# Supplied material
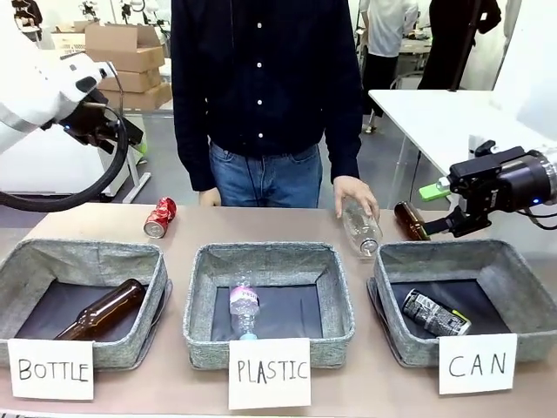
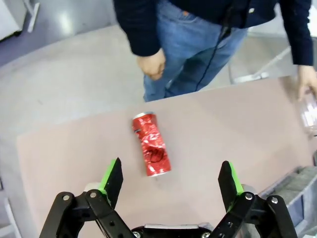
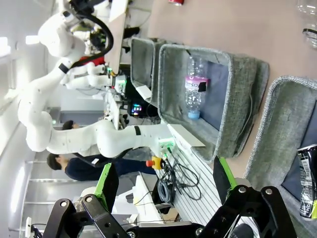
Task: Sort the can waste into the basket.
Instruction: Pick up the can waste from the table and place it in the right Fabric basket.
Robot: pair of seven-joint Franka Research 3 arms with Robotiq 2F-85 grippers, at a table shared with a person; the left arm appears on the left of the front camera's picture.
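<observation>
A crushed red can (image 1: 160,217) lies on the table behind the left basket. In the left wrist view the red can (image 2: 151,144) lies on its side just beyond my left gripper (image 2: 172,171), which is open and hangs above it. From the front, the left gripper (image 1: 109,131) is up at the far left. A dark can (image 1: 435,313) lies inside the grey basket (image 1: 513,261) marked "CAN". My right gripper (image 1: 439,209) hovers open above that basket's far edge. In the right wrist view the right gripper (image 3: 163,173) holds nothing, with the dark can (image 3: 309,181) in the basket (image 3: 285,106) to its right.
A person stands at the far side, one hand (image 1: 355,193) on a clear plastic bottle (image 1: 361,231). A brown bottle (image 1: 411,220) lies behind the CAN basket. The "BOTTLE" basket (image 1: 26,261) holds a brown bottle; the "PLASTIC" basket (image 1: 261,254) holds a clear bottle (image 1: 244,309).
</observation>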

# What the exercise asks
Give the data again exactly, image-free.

# Answer space
Task: Sort the can waste into the basket.
Instruction: Pick up the can waste from the table and place it in the right Fabric basket.
Robot: pair of seven-joint Franka Research 3 arms with Robotiq 2F-85 grippers, at a table shared with a person; the left arm appears on the left of the front camera's picture.
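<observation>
A crushed red can (image 1: 160,217) lies on the table behind the left basket. In the left wrist view the red can (image 2: 151,144) lies on its side just beyond my left gripper (image 2: 172,171), which is open and hangs above it. From the front, the left gripper (image 1: 109,131) is up at the far left. A dark can (image 1: 435,313) lies inside the grey basket (image 1: 513,261) marked "CAN". My right gripper (image 1: 439,209) hovers open above that basket's far edge. In the right wrist view the right gripper (image 3: 163,173) holds nothing, with the dark can (image 3: 309,181) in the basket (image 3: 285,106) to its right.
A person stands at the far side, one hand (image 1: 355,193) on a clear plastic bottle (image 1: 361,231). A brown bottle (image 1: 411,220) lies behind the CAN basket. The "BOTTLE" basket (image 1: 26,261) holds a brown bottle; the "PLASTIC" basket (image 1: 261,254) holds a clear bottle (image 1: 244,309).
</observation>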

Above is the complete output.